▸ **WHAT IS EXPECTED**: This exercise calls for copying every line below that holds the word "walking".

▸ **DATA SHOWN**:
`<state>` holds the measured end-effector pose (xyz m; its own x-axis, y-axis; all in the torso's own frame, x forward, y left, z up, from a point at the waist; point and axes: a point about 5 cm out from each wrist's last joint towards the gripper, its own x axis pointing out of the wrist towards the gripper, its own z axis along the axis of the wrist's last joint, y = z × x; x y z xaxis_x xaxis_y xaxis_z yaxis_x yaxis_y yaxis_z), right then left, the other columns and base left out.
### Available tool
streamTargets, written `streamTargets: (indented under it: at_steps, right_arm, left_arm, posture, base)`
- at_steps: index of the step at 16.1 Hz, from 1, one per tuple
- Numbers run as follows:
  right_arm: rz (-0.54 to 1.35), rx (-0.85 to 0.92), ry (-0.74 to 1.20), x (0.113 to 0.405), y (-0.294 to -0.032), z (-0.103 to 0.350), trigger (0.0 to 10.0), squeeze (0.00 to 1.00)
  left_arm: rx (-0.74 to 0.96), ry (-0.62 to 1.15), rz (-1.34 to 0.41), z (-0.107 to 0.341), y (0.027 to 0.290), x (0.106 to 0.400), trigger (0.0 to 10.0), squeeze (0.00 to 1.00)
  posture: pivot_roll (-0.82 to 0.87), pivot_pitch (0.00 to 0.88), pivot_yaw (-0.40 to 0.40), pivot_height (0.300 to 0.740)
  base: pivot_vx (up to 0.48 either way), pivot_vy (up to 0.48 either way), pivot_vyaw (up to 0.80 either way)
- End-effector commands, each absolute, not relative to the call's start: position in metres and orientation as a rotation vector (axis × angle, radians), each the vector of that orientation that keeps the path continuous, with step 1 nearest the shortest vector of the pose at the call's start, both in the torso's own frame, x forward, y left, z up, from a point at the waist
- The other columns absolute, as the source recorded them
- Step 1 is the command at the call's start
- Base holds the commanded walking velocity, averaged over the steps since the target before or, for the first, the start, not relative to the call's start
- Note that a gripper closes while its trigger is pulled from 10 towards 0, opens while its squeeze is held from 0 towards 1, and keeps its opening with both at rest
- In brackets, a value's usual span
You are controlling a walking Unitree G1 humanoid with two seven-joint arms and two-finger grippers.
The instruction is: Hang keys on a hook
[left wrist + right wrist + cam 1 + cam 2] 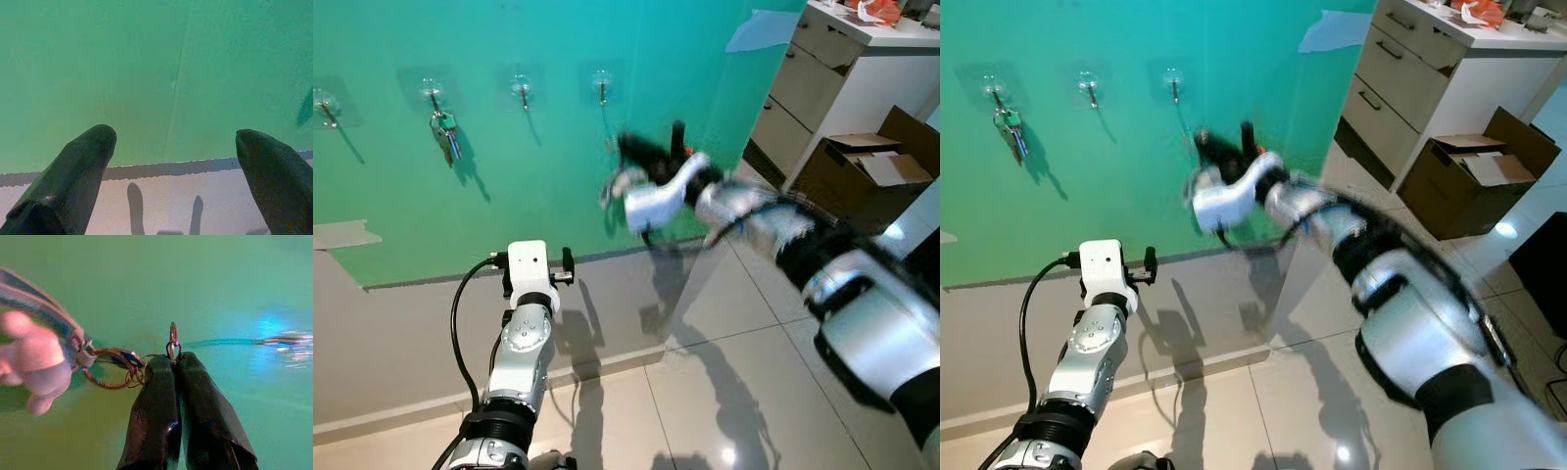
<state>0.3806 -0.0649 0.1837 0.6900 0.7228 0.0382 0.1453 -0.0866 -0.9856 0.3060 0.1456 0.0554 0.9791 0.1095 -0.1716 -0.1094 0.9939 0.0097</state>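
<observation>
Four clear hooks run along the green wall (pixel 705 78). A bunch of keys (pixel 445 134) hangs from the second hook (pixel 433 93). The rightmost hook (pixel 601 86) is bare. My right gripper (pixel 641 152), blurred, is raised just below and right of that hook. In the right wrist view this gripper (pixel 173 360) is shut on a small ring of a key set (pixel 112 369) with a pale pink charm (pixel 32 362) dangling beside it, and a shiny hook (pixel 283 339) lies off to one side. My left gripper (pixel 176 142) is open, pointing at the wall's base.
A white drawer cabinet (pixel 803 88) stands at the right, with an open cardboard box (pixel 867 166) beside it on the glossy tiled floor (pixel 705 392). A strip of tape (pixel 342 235) sticks to the wall at the left. My left arm (pixel 524 343) rises from below.
</observation>
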Motion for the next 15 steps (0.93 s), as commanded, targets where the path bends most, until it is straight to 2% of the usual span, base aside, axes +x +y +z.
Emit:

▸ **THE ANSWER**:
- Base holds the commanded walking velocity, averaged over the steps since the target before or, for the first, the start, not relative to the call's start
You are controlling a walking Unitree G1 humanoid with two seven-joint arms and two-finger grippers.

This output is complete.